_EXERCISE INPUTS_
☆ ☆ ☆ ☆

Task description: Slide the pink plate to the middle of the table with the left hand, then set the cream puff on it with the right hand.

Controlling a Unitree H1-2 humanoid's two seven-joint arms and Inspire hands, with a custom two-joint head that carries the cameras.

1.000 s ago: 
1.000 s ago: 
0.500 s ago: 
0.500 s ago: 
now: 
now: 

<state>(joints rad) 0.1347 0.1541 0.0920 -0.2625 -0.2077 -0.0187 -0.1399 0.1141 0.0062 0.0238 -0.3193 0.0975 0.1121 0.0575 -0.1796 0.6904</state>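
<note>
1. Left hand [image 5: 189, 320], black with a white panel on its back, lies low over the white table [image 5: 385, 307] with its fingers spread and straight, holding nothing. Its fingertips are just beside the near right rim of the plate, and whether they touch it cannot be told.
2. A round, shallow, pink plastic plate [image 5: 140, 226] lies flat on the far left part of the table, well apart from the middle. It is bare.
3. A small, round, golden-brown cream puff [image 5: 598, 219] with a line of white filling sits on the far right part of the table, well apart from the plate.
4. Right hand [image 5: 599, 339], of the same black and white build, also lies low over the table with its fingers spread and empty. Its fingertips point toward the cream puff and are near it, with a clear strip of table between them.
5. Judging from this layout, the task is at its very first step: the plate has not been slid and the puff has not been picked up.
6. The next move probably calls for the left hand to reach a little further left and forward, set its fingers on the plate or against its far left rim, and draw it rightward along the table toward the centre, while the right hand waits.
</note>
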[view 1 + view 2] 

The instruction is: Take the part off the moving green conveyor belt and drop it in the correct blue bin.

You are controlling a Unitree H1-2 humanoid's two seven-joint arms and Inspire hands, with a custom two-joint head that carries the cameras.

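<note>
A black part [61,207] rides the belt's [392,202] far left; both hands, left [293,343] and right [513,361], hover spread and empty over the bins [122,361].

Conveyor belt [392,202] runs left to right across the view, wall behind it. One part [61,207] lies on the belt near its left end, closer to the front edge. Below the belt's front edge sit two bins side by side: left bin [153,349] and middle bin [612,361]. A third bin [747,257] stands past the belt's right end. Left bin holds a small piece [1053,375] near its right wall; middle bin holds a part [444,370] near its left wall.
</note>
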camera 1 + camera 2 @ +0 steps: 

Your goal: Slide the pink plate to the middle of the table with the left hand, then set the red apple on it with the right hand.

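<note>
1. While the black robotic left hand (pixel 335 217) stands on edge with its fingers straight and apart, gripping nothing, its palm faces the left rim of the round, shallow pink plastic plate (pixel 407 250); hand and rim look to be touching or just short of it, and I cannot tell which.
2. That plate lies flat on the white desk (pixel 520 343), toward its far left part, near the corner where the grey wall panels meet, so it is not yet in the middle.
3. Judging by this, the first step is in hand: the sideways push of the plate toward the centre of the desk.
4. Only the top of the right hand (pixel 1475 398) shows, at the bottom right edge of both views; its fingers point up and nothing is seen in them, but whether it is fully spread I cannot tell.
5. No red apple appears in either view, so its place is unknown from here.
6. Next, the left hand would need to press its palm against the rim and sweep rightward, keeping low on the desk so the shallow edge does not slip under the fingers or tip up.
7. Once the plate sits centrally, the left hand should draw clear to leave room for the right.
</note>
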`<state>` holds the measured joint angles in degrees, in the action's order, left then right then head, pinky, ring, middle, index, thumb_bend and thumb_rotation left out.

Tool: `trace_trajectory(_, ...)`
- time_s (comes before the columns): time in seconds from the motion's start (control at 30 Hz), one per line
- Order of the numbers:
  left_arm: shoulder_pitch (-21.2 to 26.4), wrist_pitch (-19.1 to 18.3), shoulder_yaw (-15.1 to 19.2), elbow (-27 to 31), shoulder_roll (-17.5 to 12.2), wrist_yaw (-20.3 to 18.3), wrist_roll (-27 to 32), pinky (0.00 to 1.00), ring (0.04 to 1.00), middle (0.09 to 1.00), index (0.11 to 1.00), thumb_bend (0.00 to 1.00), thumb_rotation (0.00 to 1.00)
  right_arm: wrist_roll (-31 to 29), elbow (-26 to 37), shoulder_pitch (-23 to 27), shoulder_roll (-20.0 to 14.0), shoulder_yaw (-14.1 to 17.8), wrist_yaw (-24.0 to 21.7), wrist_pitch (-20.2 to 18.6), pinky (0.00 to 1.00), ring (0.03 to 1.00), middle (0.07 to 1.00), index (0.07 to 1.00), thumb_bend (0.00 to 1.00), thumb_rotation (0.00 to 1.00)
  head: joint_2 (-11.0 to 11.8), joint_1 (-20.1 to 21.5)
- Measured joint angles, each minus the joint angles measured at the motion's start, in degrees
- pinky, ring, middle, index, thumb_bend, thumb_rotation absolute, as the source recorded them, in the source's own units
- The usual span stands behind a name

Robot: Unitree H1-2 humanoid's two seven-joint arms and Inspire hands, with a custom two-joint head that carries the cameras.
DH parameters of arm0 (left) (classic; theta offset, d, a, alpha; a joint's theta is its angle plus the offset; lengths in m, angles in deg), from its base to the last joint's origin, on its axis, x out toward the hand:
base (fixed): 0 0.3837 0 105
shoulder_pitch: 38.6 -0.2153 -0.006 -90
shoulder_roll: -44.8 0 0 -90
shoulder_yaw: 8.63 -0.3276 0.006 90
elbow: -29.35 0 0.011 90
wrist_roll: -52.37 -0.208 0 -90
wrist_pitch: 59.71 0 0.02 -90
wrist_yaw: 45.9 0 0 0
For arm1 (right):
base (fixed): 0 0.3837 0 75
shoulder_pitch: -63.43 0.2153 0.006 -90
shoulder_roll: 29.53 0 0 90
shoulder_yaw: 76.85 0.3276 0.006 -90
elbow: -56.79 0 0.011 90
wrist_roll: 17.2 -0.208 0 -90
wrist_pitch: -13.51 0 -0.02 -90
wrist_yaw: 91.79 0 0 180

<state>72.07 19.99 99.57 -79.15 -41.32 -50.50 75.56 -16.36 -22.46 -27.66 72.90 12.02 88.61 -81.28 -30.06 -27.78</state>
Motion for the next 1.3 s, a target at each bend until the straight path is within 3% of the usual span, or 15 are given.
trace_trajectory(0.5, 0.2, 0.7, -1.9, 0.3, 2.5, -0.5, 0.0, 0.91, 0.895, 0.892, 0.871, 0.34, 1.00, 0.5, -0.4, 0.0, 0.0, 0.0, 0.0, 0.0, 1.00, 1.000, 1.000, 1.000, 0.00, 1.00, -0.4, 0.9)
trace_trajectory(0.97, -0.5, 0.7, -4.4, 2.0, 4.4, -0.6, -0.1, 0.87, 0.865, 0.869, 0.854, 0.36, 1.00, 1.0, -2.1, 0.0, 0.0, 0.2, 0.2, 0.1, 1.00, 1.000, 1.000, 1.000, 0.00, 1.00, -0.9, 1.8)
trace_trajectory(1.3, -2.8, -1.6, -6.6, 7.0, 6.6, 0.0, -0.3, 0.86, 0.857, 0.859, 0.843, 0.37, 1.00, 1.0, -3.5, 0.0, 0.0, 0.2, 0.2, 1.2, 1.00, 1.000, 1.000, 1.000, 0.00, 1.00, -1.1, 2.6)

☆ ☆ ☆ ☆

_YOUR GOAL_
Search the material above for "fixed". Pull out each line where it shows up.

_SOLUTION_
base (fixed): 0 0.3837 0 105
base (fixed): 0 0.3837 0 75

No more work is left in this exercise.